> Exercise description
I would like you to output every record below exactly, apart from the pictures.

───

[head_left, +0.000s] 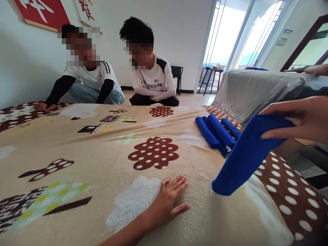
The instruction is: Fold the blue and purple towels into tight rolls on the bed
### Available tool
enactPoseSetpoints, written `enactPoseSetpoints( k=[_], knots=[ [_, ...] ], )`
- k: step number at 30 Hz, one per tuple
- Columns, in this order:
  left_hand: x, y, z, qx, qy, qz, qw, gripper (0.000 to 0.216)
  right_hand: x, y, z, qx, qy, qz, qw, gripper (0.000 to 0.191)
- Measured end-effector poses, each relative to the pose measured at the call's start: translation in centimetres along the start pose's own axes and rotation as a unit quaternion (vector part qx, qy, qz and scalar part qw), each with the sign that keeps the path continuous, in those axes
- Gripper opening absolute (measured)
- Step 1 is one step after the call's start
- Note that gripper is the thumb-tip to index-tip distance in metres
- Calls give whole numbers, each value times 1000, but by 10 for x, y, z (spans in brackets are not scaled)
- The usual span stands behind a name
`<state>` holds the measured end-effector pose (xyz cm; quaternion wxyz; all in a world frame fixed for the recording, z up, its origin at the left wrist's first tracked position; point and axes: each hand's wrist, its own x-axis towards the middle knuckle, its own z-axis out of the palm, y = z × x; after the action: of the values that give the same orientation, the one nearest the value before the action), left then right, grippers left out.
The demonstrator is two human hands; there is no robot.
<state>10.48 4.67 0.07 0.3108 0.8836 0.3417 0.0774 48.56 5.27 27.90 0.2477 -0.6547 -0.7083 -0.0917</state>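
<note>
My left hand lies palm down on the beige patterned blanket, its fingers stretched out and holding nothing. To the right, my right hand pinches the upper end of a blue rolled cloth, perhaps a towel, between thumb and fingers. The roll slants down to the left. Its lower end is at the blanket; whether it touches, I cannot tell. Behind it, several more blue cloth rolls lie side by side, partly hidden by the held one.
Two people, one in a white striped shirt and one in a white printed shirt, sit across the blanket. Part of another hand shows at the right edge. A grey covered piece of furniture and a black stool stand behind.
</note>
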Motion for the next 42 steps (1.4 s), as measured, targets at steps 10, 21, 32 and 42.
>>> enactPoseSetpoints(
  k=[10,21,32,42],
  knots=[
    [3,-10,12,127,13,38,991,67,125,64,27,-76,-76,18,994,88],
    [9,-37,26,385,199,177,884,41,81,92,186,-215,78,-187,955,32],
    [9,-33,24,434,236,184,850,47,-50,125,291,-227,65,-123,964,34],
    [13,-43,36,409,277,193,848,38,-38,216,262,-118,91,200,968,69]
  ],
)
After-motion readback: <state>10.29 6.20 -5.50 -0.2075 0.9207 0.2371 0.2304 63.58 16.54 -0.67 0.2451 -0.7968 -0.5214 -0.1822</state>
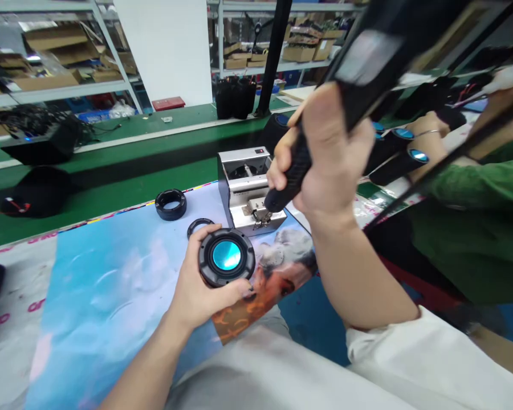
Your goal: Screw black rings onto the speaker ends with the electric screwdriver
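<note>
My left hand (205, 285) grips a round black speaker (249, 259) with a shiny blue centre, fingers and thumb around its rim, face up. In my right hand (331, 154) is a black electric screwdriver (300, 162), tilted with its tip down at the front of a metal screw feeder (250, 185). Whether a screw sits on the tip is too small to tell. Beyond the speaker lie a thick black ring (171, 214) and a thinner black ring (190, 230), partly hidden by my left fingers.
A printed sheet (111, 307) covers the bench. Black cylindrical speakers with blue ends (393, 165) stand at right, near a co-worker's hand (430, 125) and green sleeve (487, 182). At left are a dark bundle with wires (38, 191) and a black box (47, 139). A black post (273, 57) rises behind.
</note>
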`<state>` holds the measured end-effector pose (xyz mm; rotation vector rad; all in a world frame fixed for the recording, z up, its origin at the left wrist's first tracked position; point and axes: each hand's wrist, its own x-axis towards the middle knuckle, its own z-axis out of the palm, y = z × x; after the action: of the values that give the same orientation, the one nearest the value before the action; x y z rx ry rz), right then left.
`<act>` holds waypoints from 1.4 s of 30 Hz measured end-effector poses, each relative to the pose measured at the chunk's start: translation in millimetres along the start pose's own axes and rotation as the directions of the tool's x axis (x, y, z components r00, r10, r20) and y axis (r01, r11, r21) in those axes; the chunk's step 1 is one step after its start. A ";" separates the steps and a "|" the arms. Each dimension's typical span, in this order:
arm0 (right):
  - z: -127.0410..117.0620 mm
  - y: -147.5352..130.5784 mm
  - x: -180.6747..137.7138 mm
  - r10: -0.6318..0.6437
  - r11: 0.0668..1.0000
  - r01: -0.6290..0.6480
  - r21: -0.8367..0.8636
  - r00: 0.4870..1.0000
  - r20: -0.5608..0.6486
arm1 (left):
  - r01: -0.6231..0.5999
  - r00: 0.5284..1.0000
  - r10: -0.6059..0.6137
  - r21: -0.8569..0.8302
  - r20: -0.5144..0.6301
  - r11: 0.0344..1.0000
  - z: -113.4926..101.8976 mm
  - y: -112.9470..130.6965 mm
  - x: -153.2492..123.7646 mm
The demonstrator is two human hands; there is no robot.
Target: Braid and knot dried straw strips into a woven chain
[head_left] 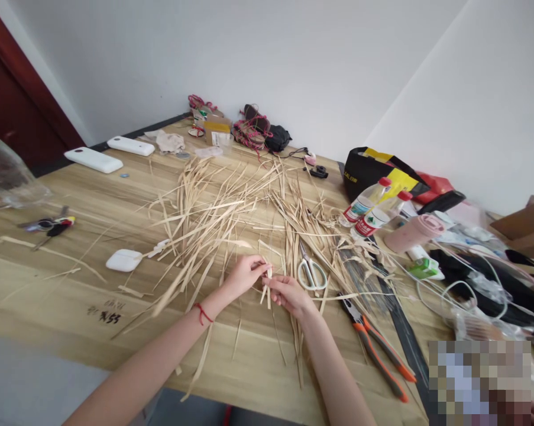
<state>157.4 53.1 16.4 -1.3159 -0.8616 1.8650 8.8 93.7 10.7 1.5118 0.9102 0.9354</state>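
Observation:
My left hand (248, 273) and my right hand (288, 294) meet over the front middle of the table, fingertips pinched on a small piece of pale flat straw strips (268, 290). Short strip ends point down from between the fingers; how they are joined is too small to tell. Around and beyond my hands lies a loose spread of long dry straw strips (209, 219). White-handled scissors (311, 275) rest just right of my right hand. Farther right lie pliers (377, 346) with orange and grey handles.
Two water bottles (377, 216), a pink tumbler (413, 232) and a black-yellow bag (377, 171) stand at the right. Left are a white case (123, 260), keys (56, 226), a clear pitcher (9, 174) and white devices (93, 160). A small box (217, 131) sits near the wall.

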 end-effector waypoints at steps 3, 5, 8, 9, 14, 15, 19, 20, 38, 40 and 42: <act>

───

> Exercise output
[head_left, +0.000s] 
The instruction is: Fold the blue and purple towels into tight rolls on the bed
### Available tool
enactPoseSetpoints, written `enactPoseSetpoints( k=[_], knots=[ [_, ...] ], )`
- k: step number at 30 Hz, one per tuple
- Columns, in this order:
  left_hand: x, y, z, qx, qy, qz, qw, gripper (0.000 to 0.216)
  right_hand: x, y, z, qx, qy, qz, qw, gripper (0.000 to 0.191)
- Measured end-effector poses, each relative to the pose measured at the call's start: translation in centimetres along the start pose's own axes and rotation as a unit quaternion (vector part qx, qy, qz and scalar part qw), each with the sign that keeps the path continuous, in those axes
- Gripper opening absolute (measured)
- Step 1 is one step after the call's start
- Note that gripper is the thumb-tip to index-tip distance in metres
- Calls give whole numbers, each value times 1000, but by 10 for x, y, z (spans in brackets are not scaled)
- The usual span stands behind a name
`<state>` holds the measured end-effector pose (xyz cm; quaternion wxyz; all in a world frame fixed for the recording, z up, its origin at the left wrist's first tracked position; point and axes: each hand's wrist, its own x-axis towards the middle knuckle, its own z-axis out of the palm, y = z × x; after the action: of the values that give the same orientation, the one nearest the value before the action), left then right, grippers left out.
The demonstrator is two human hands; there is no robot.
<state>10.48 4.67 0.07 0.3108 0.8836 0.3417 0.0774 48.56 5.27 27.90 0.2477 -0.6547 -0.7083 -0.0917</state>
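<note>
My left hand lies palm down on the beige patterned blanket, its fingers stretched out and holding nothing. To the right, my right hand pinches the upper end of a blue rolled cloth, perhaps a towel, between thumb and fingers. The roll slants down to the left. Its lower end is at the blanket; whether it touches, I cannot tell. Behind it, several more blue cloth rolls lie side by side, partly hidden by the held one.
Two people, one in a white striped shirt and one in a white printed shirt, sit across the blanket. Part of another hand shows at the right edge. A grey covered piece of furniture and a black stool stand behind.
</note>
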Motion for the next 42 steps (1.4 s), as measured, targets at steps 10, 21, 32 and 42.
>>> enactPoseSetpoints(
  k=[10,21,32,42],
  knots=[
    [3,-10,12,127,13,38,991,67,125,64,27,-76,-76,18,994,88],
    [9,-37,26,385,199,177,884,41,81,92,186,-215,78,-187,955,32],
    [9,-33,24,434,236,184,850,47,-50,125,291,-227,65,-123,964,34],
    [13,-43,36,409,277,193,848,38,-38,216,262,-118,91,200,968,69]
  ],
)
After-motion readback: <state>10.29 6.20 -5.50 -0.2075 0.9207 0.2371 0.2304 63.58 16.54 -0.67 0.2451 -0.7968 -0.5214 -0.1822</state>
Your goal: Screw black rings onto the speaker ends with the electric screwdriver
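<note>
My left hand (205, 285) grips a round black speaker (249, 259) with a shiny blue centre, fingers and thumb around its rim, face up. In my right hand (331, 154) is a black electric screwdriver (300, 162), tilted with its tip down at the front of a metal screw feeder (250, 185). Whether a screw sits on the tip is too small to tell. Beyond the speaker lie a thick black ring (171, 214) and a thinner black ring (190, 230), partly hidden by my left fingers.
A printed sheet (111, 307) covers the bench. Black cylindrical speakers with blue ends (393, 165) stand at right, near a co-worker's hand (430, 125) and green sleeve (487, 182). At left are a dark bundle with wires (38, 191) and a black box (47, 139). A black post (273, 57) rises behind.
</note>
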`<state>` holds the measured end-effector pose (xyz mm; rotation vector rad; all in a world frame fixed for the recording, z up, its origin at the left wrist's first tracked position; point and axes: each hand's wrist, its own x-axis towards the middle knuckle, its own z-axis out of the palm, y = z × x; after the action: of the values that give the same orientation, the one nearest the value before the action; x y z rx ry rz), right then left.
`<act>` holds waypoints from 1.4 s of 30 Hz measured end-effector poses, each relative to the pose measured at the chunk's start: translation in millimetres along the start pose's own axes and rotation as the directions of the tool's x axis (x, y, z components r00, r10, r20) and y axis (r01, r11, r21) in those axes; the chunk's step 1 is one step after its start. A ";" separates the steps and a "|" the arms. Each dimension's typical span, in this order:
arm0 (right):
  - z: -127.0410..117.0620 mm
  - y: -147.5352..130.5784 mm
  - x: -180.6747..137.7138 mm
  - r10: -0.6318..0.6437
  - r11: 0.0668..1.0000
  - r01: -0.6290..0.6480
  - r21: -0.8367..0.8636
  - r00: 0.4870..1.0000
  - r20: -0.5608..0.6486
arm1 (left):
  - r01: -0.6231..0.5999
  - r00: 0.5284..1.0000
  - r10: -0.6059..0.6137
  - r21: -0.8569..0.8302
  - r20: -0.5144..0.6301
  - r11: 0.0344..1.0000
  - z: -113.4926..101.8976 mm
  - y: -112.9470..130.6965 mm
  - x: -153.2492..123.7646 mm
The demonstrator is two human hands; there is no robot.
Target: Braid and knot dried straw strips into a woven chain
[head_left] 
<state>157.4 53.1 16.4 -1.3159 -0.8616 1.8650 8.8 93.7 10.7 1.5118 0.9102 0.9354</state>
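Observation:
My left hand (248, 273) and my right hand (288, 294) meet over the front middle of the table, fingertips pinched on a small piece of pale flat straw strips (268, 290). Short strip ends point down from between the fingers; how they are joined is too small to tell. Around and beyond my hands lies a loose spread of long dry straw strips (209, 219). White-handled scissors (311, 275) rest just right of my right hand. Farther right lie pliers (377, 346) with orange and grey handles.
Two water bottles (377, 216), a pink tumbler (413, 232) and a black-yellow bag (377, 171) stand at the right. Left are a white case (123, 260), keys (56, 226), a clear pitcher (9, 174) and white devices (93, 160). A small box (217, 131) sits near the wall.
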
 end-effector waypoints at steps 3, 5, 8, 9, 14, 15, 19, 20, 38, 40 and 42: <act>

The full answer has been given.